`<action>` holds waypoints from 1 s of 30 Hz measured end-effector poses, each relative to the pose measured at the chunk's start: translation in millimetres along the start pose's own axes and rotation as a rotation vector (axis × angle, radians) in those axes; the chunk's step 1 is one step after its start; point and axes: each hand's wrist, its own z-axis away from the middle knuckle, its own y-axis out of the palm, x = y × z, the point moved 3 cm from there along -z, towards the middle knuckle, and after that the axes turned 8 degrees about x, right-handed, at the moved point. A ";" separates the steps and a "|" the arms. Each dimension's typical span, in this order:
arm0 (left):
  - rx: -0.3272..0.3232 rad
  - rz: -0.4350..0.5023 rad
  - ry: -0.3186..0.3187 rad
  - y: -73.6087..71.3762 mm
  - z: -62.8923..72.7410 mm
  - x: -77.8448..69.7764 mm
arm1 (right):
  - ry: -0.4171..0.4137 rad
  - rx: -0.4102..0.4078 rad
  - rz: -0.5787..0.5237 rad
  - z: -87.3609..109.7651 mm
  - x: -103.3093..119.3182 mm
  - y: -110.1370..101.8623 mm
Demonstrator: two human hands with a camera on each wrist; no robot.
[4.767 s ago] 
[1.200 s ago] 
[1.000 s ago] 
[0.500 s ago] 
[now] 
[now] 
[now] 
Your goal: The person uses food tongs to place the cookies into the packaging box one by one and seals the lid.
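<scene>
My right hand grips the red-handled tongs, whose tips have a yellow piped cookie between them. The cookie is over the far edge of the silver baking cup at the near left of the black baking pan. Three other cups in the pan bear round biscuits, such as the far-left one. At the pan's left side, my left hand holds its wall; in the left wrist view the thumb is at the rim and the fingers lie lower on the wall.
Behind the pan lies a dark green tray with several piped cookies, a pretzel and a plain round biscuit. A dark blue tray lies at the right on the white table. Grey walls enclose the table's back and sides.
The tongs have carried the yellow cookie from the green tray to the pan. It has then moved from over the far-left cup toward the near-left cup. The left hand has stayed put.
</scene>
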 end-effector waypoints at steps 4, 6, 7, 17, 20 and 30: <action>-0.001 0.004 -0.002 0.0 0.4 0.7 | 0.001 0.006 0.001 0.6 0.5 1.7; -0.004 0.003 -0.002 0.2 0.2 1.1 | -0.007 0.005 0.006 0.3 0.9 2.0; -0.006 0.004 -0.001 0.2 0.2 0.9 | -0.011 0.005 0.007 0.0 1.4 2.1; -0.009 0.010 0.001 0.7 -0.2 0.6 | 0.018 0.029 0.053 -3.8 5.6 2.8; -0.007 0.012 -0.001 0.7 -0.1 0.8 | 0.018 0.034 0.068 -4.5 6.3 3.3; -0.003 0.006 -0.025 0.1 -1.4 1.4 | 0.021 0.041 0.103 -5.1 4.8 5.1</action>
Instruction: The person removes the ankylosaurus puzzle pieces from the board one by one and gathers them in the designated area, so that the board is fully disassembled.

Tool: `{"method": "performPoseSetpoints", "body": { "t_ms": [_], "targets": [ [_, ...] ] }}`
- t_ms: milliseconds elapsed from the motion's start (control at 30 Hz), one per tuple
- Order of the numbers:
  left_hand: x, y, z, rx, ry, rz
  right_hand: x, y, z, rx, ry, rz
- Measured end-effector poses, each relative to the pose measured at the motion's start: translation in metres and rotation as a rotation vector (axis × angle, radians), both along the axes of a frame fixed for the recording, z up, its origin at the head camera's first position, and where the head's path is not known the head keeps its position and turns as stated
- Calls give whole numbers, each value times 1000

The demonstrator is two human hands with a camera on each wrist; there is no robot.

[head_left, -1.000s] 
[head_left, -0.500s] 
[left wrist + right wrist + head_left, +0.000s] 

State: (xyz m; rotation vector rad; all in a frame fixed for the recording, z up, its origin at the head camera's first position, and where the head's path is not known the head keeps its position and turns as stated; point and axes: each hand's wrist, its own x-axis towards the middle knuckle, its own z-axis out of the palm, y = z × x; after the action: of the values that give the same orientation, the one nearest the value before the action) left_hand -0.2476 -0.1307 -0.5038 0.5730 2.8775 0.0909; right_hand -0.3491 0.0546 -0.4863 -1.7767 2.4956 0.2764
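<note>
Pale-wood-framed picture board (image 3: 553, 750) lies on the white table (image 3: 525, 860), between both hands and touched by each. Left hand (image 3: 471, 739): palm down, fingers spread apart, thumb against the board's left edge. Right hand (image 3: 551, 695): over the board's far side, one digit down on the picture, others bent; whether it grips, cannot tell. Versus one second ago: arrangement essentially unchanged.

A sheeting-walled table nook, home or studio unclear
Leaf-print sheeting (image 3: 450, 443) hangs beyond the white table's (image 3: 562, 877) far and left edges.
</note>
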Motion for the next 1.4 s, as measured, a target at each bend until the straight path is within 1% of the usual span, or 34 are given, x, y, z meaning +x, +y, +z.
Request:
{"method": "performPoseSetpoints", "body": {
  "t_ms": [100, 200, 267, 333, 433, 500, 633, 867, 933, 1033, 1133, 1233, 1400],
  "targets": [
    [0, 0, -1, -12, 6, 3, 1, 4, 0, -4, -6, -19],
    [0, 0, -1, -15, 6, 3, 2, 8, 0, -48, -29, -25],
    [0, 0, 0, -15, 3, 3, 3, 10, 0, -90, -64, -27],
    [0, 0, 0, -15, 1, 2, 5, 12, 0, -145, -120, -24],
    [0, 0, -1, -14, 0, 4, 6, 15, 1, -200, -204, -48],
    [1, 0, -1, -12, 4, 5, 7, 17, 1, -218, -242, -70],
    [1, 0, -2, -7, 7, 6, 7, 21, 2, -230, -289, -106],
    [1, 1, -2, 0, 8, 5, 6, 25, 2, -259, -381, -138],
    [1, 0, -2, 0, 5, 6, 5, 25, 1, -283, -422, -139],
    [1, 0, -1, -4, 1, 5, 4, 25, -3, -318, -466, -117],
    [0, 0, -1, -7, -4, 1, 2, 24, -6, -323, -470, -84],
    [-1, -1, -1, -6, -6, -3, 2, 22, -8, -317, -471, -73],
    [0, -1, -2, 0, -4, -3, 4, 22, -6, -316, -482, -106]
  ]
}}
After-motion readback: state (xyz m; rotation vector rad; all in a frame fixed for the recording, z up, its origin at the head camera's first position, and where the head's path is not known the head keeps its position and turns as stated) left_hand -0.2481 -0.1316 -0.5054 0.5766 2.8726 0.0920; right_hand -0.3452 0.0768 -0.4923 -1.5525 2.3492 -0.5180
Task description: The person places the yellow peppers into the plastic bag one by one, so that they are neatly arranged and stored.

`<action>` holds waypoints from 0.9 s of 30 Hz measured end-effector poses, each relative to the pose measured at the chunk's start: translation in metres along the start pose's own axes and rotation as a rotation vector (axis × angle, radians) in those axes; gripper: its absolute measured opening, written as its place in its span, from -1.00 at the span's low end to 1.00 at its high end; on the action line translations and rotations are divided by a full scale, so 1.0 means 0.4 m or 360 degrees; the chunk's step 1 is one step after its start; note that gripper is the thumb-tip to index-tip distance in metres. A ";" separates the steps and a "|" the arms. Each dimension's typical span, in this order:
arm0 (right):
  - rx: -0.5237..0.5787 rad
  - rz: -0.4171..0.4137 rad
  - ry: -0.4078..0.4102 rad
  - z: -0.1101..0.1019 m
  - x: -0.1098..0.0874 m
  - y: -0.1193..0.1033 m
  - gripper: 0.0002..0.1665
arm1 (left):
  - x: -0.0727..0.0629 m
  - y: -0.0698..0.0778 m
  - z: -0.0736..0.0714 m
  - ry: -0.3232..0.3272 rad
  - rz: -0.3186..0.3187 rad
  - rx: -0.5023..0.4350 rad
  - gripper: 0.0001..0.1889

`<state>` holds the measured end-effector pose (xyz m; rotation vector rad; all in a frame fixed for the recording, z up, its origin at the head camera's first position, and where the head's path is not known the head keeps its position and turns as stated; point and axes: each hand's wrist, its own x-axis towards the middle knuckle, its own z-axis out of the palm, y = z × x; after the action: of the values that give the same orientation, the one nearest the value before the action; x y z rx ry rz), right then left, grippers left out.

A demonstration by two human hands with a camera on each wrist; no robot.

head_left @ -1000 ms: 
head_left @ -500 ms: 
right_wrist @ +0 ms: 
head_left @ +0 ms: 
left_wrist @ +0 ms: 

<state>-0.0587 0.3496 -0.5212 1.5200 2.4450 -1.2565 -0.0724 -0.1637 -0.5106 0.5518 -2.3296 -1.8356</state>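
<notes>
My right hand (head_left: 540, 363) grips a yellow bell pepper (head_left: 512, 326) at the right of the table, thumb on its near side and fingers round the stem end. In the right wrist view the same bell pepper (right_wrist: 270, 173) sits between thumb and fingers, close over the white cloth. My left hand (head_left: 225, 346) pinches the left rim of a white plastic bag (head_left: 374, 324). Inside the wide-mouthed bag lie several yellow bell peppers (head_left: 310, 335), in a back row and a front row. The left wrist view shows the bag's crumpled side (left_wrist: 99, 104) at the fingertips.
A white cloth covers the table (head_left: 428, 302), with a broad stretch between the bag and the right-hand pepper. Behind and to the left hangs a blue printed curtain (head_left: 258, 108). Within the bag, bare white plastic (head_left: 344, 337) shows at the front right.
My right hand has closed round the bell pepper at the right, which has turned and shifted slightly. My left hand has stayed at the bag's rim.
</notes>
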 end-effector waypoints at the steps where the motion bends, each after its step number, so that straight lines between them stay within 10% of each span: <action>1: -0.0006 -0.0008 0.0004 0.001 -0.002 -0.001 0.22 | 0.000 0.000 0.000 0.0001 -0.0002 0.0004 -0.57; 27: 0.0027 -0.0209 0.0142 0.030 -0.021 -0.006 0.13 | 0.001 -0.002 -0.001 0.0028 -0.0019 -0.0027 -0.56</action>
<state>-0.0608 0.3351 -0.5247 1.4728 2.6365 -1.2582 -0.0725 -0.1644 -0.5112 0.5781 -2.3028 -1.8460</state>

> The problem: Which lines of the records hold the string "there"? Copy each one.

> Reply:
`<action>` holds waypoints from 1 s of 30 Hz measured end-effector poses, each relative to the pose measured at the chunk's start: translation in millimetres along the start pose's own axes and rotation as a rotation vector (axis × angle, radians) in those axes; the chunk's step 1 is one step after its start; point and axes: each hand's wrist, its own z-axis away from the middle knuckle, its own y-axis out of the palm, x = y × z, the point moved 3 cm from there along -z, towards the middle knuckle, and after that the axes turned 8 degrees about x, right-handed, at the moved point. A ";" separates the steps and a "|" the arms. Each dimension's typical span, in this order:
The demonstrator is two human hands with a camera on each wrist; there is no robot.

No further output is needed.